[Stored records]
:::::
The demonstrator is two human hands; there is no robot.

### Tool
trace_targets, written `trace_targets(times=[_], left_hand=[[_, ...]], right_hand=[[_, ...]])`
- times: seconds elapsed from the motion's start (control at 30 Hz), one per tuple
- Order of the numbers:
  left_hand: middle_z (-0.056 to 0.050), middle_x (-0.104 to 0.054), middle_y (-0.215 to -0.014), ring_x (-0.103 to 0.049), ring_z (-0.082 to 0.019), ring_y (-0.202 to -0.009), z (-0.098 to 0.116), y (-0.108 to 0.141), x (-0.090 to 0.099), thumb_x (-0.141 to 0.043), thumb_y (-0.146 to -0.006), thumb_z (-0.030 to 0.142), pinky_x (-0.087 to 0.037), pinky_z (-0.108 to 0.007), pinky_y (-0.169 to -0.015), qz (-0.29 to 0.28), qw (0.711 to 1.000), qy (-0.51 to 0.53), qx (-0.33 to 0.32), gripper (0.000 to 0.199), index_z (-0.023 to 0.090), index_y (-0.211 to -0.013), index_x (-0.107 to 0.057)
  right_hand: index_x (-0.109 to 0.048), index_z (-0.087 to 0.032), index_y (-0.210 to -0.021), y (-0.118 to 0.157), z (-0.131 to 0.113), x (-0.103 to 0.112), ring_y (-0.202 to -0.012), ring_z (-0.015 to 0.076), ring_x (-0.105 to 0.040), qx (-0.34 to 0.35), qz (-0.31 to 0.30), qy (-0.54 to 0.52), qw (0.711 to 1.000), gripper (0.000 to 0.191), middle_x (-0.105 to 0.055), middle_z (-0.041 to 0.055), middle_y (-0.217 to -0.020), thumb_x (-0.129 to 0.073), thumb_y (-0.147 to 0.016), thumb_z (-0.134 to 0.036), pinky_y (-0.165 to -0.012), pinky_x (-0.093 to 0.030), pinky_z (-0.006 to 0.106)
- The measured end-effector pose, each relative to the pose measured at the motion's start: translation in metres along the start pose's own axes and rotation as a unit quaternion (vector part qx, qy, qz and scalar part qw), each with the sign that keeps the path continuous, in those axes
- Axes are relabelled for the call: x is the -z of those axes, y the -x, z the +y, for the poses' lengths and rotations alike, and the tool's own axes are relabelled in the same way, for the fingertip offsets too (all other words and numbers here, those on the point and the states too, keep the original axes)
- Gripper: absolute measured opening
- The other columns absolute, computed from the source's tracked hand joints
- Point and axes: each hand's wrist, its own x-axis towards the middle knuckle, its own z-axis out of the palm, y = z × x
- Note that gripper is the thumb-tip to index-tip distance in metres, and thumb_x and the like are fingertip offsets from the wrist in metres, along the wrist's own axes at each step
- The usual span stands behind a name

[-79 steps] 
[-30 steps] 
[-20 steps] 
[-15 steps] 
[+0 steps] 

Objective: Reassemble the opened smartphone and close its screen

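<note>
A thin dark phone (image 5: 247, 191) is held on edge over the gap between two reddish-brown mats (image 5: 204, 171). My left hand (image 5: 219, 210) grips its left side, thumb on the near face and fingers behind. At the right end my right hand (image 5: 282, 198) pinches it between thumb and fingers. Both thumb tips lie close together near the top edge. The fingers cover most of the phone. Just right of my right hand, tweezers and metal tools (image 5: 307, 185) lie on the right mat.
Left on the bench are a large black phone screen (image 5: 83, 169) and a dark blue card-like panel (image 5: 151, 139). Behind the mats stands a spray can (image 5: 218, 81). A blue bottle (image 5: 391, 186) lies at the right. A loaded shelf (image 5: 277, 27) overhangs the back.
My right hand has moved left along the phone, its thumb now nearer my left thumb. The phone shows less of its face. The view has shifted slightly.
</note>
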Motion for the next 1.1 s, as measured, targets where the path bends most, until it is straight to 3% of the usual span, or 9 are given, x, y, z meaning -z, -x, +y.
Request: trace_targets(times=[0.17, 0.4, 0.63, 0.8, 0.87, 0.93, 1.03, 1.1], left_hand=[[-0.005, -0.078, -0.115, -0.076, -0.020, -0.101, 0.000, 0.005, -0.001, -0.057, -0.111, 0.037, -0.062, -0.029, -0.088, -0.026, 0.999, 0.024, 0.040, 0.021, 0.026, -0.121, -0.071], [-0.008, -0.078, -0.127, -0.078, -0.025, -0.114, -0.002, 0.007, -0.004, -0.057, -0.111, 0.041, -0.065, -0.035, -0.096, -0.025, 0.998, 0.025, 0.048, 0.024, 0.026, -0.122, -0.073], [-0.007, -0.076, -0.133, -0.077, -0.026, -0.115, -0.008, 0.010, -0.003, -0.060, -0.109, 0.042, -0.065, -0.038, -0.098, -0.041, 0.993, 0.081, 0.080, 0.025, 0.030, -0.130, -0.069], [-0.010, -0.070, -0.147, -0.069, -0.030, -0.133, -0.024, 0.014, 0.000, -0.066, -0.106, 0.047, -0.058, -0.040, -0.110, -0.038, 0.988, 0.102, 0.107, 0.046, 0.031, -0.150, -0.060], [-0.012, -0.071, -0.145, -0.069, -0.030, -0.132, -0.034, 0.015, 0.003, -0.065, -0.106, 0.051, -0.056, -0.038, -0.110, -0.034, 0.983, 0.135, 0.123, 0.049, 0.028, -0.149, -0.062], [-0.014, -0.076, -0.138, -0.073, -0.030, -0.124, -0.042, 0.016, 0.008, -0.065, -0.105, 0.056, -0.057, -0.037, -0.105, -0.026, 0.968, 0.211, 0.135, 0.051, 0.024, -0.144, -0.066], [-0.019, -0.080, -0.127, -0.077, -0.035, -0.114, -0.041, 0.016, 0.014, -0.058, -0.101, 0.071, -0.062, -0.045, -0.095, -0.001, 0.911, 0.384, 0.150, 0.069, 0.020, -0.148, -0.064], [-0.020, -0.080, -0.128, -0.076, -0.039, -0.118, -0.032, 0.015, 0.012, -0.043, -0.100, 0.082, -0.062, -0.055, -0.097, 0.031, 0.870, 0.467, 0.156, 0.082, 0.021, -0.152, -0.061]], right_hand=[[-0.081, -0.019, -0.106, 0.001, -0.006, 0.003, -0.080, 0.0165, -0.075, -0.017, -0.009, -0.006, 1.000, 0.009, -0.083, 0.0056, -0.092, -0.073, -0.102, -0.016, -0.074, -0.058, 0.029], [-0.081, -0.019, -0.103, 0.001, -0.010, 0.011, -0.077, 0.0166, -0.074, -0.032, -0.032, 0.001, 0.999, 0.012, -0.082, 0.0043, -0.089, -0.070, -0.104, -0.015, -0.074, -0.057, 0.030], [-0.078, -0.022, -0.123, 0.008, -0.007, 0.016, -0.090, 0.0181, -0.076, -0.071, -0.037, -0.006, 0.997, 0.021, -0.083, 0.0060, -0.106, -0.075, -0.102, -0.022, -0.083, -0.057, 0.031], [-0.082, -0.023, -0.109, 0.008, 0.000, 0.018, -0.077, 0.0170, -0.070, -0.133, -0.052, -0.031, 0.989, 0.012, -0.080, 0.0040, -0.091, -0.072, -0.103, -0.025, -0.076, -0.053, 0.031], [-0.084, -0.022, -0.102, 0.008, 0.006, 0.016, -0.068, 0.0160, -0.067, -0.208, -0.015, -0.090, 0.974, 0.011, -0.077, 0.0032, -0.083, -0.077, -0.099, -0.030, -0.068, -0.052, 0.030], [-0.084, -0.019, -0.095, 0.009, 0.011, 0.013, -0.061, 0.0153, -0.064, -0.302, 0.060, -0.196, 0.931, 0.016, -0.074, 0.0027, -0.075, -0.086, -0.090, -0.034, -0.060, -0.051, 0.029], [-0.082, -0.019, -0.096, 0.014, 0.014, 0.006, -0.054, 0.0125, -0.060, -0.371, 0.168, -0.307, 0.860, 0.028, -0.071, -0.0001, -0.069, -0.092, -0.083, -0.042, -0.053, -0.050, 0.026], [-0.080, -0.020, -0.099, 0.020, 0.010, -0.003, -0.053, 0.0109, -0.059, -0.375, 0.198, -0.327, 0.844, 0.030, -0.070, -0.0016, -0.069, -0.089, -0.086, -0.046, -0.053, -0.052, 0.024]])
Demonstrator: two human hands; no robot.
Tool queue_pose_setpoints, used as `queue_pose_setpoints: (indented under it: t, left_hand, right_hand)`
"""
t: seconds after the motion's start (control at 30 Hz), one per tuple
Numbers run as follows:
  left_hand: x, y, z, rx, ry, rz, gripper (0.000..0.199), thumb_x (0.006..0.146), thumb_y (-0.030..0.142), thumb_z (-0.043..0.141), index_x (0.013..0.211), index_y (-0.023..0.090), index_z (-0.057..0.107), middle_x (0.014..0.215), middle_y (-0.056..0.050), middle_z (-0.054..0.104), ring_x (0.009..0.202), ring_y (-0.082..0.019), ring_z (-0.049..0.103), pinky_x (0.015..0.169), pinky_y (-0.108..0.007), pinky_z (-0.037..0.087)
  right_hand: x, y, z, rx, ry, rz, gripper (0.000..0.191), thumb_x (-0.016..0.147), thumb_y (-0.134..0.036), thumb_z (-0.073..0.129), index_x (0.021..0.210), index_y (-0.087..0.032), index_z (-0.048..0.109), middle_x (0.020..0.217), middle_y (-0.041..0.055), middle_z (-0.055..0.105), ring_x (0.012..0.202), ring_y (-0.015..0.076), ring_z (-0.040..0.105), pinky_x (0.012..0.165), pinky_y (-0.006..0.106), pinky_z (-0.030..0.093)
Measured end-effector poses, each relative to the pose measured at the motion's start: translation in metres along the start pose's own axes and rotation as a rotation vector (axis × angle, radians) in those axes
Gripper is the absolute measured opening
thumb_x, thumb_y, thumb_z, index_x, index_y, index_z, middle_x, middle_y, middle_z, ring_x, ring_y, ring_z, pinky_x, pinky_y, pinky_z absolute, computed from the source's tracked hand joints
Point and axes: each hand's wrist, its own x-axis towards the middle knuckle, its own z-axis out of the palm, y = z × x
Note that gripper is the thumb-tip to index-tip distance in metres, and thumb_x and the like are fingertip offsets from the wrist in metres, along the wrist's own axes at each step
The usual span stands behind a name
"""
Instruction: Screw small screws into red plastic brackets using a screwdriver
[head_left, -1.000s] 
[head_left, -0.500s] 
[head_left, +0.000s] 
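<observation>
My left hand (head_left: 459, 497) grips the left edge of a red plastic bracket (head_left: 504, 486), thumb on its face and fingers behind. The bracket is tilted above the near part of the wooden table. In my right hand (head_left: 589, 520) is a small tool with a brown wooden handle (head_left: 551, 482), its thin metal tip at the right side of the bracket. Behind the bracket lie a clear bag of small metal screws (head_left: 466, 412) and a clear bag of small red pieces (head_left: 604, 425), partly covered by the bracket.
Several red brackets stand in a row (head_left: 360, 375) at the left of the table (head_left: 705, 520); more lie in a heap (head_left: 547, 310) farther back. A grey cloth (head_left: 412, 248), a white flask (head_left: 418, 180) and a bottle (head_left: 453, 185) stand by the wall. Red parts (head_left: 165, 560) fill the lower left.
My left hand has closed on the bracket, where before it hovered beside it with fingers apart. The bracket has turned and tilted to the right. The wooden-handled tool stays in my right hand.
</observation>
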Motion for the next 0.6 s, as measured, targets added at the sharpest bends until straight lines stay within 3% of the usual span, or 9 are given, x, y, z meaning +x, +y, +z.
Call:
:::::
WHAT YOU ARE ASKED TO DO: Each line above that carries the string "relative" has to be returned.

EXPECTED ANSWER:
- The measured end-effector pose, each relative to the pose measured at the motion's start: translation in metres along the start pose's own axes and rotation as a unit quaternion (vector part qx, qy, qz and scalar part qw), each with the sign that keeps the path continuous, in those axes
Measured end-effector poses, each relative to the pose measured at the motion's start: translation in metres along the start pose's own axes and rotation as a rotation vector (axis × angle, radians) in those axes

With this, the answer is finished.